I am far from being a tsunami expert, but I find this subject fascinating. The issue of suspended load vs. bedload and stratified or laminated vs. graded bedding is equally important for deposition from tsunami waves and turbidity currents. It is worth spending a bit of time and blogspace to explore the kind of analysis of sediment transport conditions that this paper presents.
Although I see no reasons to disagree with the paper’s conclusions (as it could be predicted from my previous posts on the subject), at first reading I didn’t fully understand the line of reasoning about suspended load vs. bedload. So here goes my attempt to understand it.
The argument goes as follows. The Rouse number is the ratio between the settling velocity of a certain grain size and the shear velocity of the flow, multiplied by von Karman’s constant (which is ~0.4): Ro = ws/k*u_shear. For a grain of a given size, if the Rouse number is larger than 2.5, the grain’s settling velocity is much larger than the upward-directed component of the turbulence, and the grain tends to stay close to the bottom, in the bedload. [This is equivalent to saying that the settling velocity has to be larger or equal to the shear velocity, a condition also known as the suspension criterion]. If the Rouse number is less than 0.8, the flow is turbulent enough to keep the grain fully suspended. In between these values, there is a zone of transitional behavior. For the flows that might have deposited the chevrons, the Rouse number is always less than 2.5, regardless of how the other parameters like the Froude number, grain diameter, and roughness length are varied. Although the authors state that the flows must have been deeper than 8 m (because most chevrons are higher than 4 m, and the flow must be at least twice as high as the bedform), there seems to be no other constraint on tsunami behavior [note that I did not have access – yet – to the supplementary web material].
So the question is: doesn’t this reasoning apply to other types of flows as well? For example, the Mississippi River is certainly deeper than 8 m in many places — does this mean that it is able to suspend very coarse (2 mm diameter) sand? In other words, what is the difference between flow in a tsunami run-up and the Mississippi River? The answers might be obvious to many, but they are certainly not obvious to me.
One thing we can do is to create a different kind of plot: instead of plotting the Rouse number against flow depth, let’s plot velocity vs. depth. I have a better feeling for what are reasonable velocities for different kind of flows than I do for Rouse numbers. The Rouse number would form the third dimension of the plot; one can visualize that as a contour map of Rouse numbers as a function of flow depth and velocity:
The Rouse numbers shown in this plot are valid for a grain diameter of 2 mm and roughness length of 1 m (using the same equations for settling velocity and shear velocity as in Bourgeois & Weiss 2009). Anything coarser than this cannot be called sand any more.
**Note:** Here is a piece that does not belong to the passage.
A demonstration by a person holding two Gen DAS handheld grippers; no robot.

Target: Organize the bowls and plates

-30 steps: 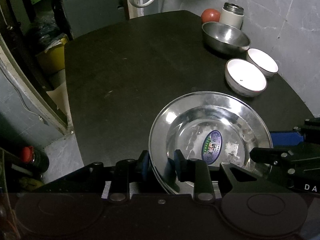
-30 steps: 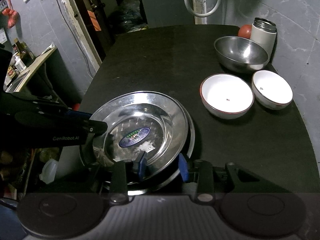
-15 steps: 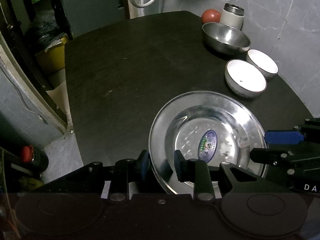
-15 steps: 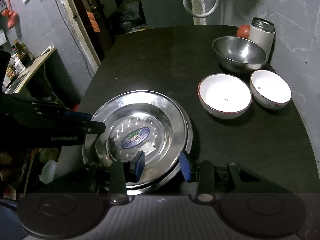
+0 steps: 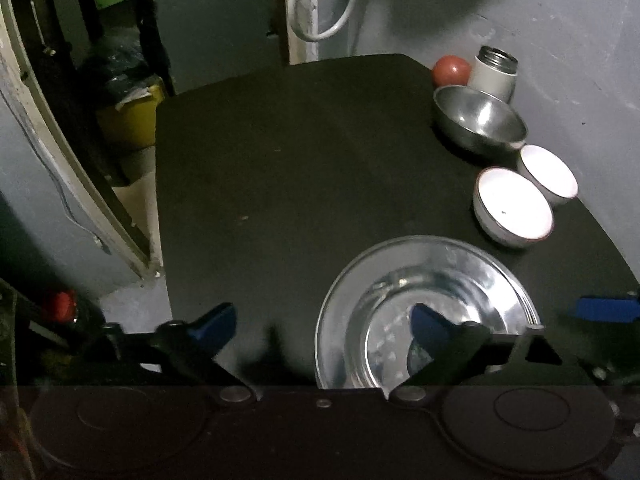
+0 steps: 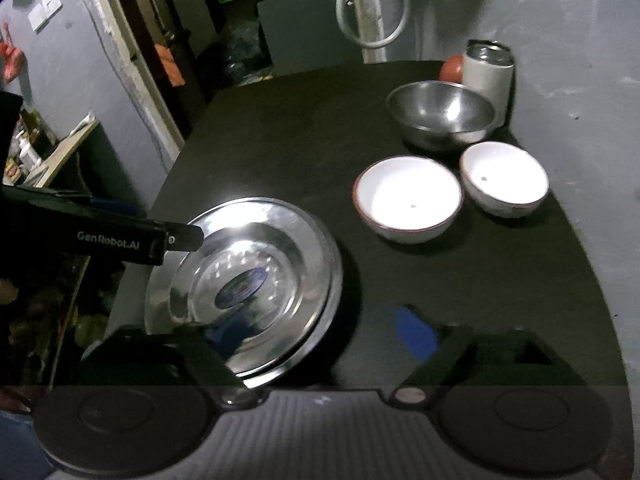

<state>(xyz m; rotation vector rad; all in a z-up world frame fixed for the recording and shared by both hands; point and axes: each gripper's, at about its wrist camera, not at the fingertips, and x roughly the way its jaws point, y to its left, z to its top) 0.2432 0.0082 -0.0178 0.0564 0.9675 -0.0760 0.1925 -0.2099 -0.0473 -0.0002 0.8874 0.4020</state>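
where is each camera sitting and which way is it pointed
Left wrist view: on the left hand-held gripper, looking forward and down over the black table at the stacked steel plates; its own two open fingers show, and the right gripper's blue tip at the right edge.
Right wrist view: on the right hand-held gripper, facing the same way from further right; its open fingers show, and the left gripper comes in from the left.
Both share the plates, two white bowls, the steel bowl and the flask.

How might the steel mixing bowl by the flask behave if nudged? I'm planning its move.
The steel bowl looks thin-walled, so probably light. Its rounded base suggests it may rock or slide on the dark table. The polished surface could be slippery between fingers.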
So if this grain size doesn’t stay in the bedload, there is no chance for finer sediment either. It is obvious from the plot that, for flows deeper than 8-10 m, very coarse sand will be part of the bedload unless flow velocity is larger than ~5 m/s. The Mississippi River at New Orleans has velocities on the scale 1.5 m/s, so 1-2 mm sand should definitely stay close to the bottom, and in fact it does.
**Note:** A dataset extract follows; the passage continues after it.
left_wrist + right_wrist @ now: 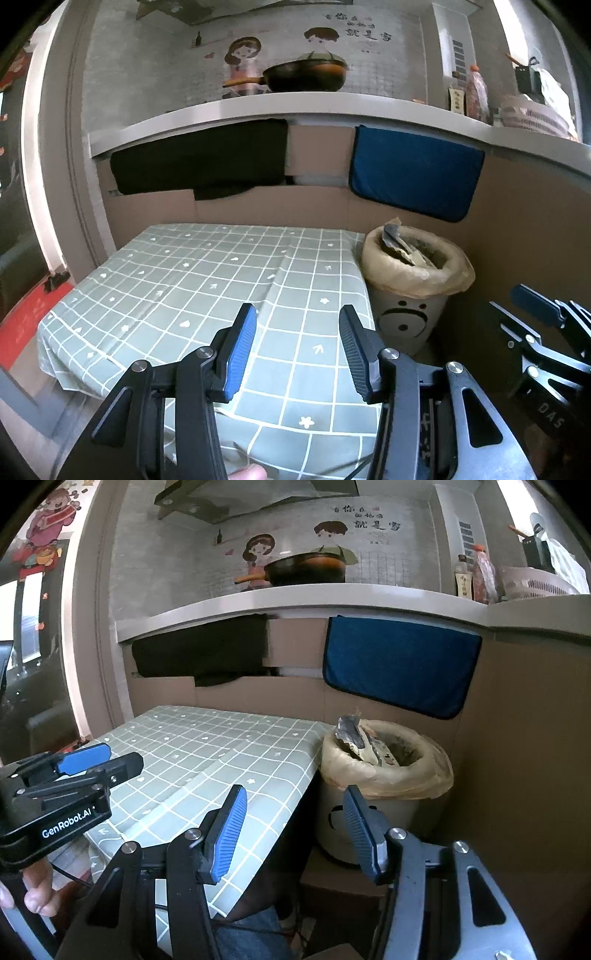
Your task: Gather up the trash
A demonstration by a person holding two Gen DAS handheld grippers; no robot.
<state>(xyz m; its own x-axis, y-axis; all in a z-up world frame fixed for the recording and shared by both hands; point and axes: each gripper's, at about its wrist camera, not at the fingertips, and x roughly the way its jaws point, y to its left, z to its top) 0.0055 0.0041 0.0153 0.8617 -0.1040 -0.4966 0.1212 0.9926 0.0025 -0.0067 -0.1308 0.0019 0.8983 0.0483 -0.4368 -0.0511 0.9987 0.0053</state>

We know however that tsunamis are not exactly tranquil flows like the big old Mississippi at New Orleans. The larger ones are fast and furious and Google Earth might need massive updates after they rearrange entire coastal landscapes. [Don’t get me wrong, I am not trying to diminish the power and destructive force of the Mississippi.] In other words, the Froude number of a tsunami run-up is larger than the Froude number of the Mississippi River. The Mississippi is relatively slow and deep; the tsunami is fast and relatively shallow. The Froude number is the ratio between velocity and the square root of gravity multiplied by flow depth:
Fr = u/√(g*d)
This number for the Mississippi is much less than one (these flows are called subcritical flows). On the other hand, tsunamis are waves of very large wavelengths, and they behave even in the open ocean as shallow water waves (wavelength 20 times larger than water depth). For these kinds of waves, the velocity is solely a function of water depth:
u = √(g*d)
If we assume that the tsunami run-up has a comparable velocity to that of the tsunami wave in the nearshore zone, we find that the Froude number of the run-up must be around 1. This is obviously a very back-of-the-envelope argument, but the point is that these flows must have in general relatively large Froude numbers. If we plot the lines for Fr = 1 and Fr =1.5 on the depth-velocity diagram (see above), we can see how different likely tsunami behavior is from that of large rivers. It also becomes evident that even coarse sand would not be part of the bedload in these flows, especially not in flows deep enough to build the ‘chevrons’. Which means that sandy tsunami deposits are likely to be largely unstructured or poorly structured sand sheets rather than several m thick accumulations of cross-bedded sand.
And that ends my Saturday exercise in Fluid Mechanics 101.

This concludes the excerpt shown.